* WHAT TO DO
Give again only those lines from the start of the entries through the line holding "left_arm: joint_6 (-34", leaving them as they are.

* DATA SHOWN
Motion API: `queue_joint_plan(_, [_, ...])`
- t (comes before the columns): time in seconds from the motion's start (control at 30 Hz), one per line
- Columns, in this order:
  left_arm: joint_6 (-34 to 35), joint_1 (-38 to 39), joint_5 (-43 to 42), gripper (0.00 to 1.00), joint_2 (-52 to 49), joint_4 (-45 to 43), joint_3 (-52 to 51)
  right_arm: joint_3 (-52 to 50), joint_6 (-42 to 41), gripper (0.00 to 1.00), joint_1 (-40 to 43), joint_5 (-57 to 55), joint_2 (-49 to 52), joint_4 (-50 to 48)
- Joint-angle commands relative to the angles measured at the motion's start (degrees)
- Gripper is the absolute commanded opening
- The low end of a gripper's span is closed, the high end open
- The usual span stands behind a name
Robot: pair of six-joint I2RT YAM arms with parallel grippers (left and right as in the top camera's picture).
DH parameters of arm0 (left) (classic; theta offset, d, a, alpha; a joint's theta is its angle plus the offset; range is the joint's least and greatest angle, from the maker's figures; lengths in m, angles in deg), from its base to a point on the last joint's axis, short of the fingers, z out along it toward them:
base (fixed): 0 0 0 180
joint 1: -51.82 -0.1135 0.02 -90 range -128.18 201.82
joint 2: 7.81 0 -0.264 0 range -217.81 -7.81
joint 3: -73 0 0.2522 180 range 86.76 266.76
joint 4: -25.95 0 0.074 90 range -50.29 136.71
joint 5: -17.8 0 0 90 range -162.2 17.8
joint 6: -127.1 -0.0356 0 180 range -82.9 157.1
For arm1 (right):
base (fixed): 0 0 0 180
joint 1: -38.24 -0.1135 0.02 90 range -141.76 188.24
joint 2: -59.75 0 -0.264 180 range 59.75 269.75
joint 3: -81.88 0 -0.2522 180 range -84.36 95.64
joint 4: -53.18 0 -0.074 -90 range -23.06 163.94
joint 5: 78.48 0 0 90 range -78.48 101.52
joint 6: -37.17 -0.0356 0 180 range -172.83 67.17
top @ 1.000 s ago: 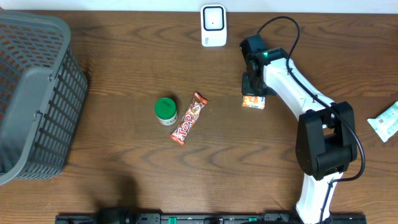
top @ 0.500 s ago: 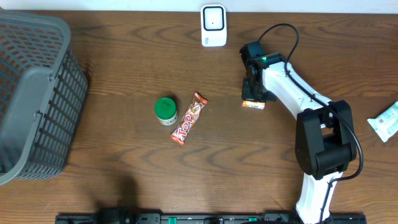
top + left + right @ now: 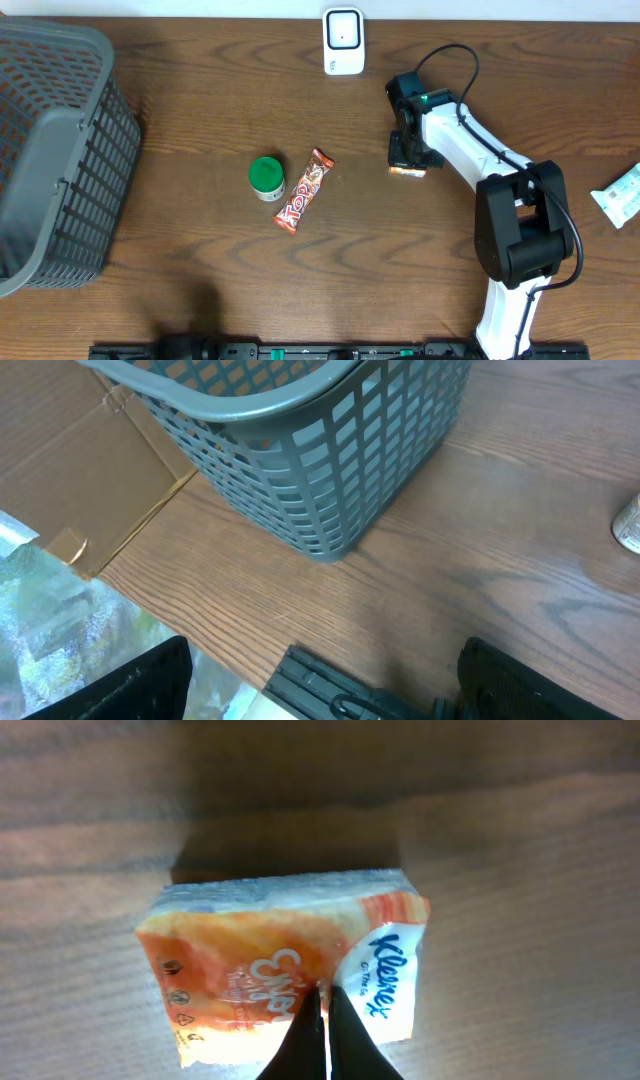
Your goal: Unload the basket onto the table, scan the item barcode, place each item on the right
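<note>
We see R gripper (image 3: 322,1020) w/ jaws together, pinching the wrapper of the orange Kleenex pack (image 3: 250,960) right at its tips, scanner (image 3: 342,40) well fwd-left of it, while L gripper (image 3: 320,685) has jaws wide apart, grey basket (image 3: 330,450) just ahead.
</note>
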Motion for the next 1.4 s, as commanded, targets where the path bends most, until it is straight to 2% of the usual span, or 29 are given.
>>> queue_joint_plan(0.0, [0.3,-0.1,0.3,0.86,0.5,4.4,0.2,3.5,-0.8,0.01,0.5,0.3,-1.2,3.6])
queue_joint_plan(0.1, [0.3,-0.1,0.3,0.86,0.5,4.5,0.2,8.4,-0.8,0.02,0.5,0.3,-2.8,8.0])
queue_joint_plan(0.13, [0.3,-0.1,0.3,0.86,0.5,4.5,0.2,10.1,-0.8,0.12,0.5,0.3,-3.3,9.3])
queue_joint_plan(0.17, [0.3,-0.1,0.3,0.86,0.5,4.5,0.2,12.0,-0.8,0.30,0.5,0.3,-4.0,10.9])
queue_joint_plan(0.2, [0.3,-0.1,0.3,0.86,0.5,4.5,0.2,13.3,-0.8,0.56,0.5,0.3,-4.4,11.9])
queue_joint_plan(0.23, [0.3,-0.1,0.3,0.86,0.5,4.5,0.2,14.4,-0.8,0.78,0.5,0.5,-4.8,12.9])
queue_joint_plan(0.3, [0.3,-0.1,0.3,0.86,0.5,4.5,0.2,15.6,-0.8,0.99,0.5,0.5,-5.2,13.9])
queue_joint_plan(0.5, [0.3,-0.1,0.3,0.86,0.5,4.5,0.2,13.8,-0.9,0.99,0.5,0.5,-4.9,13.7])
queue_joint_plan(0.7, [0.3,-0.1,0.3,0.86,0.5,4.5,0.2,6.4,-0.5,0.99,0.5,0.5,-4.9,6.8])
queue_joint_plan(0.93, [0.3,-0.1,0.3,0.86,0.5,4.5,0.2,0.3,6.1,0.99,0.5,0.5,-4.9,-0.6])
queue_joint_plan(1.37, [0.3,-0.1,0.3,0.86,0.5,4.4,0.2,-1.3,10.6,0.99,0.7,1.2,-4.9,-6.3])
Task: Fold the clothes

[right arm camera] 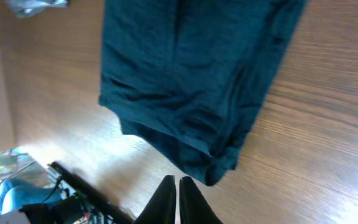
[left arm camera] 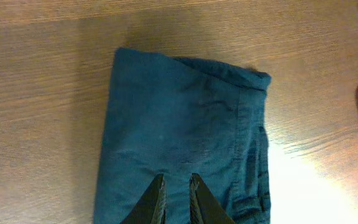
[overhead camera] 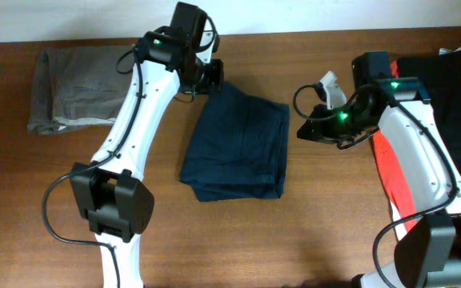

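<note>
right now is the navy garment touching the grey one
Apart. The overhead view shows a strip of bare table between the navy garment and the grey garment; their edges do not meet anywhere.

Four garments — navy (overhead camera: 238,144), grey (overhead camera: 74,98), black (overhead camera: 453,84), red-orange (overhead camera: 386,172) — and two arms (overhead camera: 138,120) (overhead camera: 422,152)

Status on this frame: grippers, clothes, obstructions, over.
Left gripper barely parted, empty, over navy garment. Right gripper shut, empty. Garment lies folded. Nothing in the way.
</note>
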Controlling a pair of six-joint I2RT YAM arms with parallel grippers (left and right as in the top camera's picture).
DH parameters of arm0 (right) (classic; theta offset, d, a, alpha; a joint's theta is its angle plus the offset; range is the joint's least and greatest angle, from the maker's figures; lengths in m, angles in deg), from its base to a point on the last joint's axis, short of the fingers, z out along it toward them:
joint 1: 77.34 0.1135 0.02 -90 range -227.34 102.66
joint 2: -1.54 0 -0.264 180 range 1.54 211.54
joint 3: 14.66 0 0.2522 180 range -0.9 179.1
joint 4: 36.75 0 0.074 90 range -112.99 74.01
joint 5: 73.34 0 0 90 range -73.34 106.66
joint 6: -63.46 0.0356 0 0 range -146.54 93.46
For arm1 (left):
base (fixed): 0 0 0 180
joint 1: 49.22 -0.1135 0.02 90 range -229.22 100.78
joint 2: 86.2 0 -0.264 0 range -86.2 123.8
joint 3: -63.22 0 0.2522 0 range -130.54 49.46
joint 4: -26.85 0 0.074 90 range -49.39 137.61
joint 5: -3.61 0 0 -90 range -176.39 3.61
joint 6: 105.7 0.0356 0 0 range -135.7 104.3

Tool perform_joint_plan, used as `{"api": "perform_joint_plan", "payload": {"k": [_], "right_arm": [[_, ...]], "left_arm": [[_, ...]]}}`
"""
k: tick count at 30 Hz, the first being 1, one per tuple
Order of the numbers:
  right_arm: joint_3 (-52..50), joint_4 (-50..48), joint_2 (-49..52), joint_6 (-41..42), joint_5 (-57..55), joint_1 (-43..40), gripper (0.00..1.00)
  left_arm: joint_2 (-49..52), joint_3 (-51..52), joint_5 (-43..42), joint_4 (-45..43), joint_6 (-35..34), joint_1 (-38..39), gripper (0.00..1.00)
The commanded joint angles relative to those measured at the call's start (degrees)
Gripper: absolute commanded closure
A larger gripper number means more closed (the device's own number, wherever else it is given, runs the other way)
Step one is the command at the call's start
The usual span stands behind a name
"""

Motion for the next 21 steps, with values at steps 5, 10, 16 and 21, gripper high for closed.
{"api": "perform_joint_plan", "payload": {"k": [5, 10, 16, 21], "right_arm": [[-16.96, -26.18, 3.43, 0.83, 2.19, 14.21, 0.9], [-22.12, -36.76, 17.62, 9.9, 2.21, 16.13, 0.96], [-22.36, -25.07, 19.28, 9.88, -4.76, 16.13, 0.96], [-21.77, -25.22, 19.21, 9.62, -4.31, 16.06, 0.96]], "left_arm": [[-0.94, 16.92, 1.79, -16.61, 6.4, -1.03, 0.99], [-0.22, 27.93, 1.79, -32.46, 6.4, -0.96, 0.99], [15.69, 33.24, 5.03, -46.53, 6.4, -1.03, 0.99], [2.05, 19.21, 5.38, -35.1, 6.38, -3.13, 0.99]]}}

* WRITTEN REPLY
Motion API: `queue_joint_plan(_, [_, ...])`
- t (comes before the columns): time in seconds from the motion's start (control at 30 Hz), one per line
- Columns, in this order:
  left_arm: joint_6 (-34 to 35), joint_1 (-38 to 39), joint_5 (-43 to 42), gripper (0.00 to 1.00), joint_2 (-52 to 49), joint_4 (-45 to 43), joint_3 (-52 to 51)

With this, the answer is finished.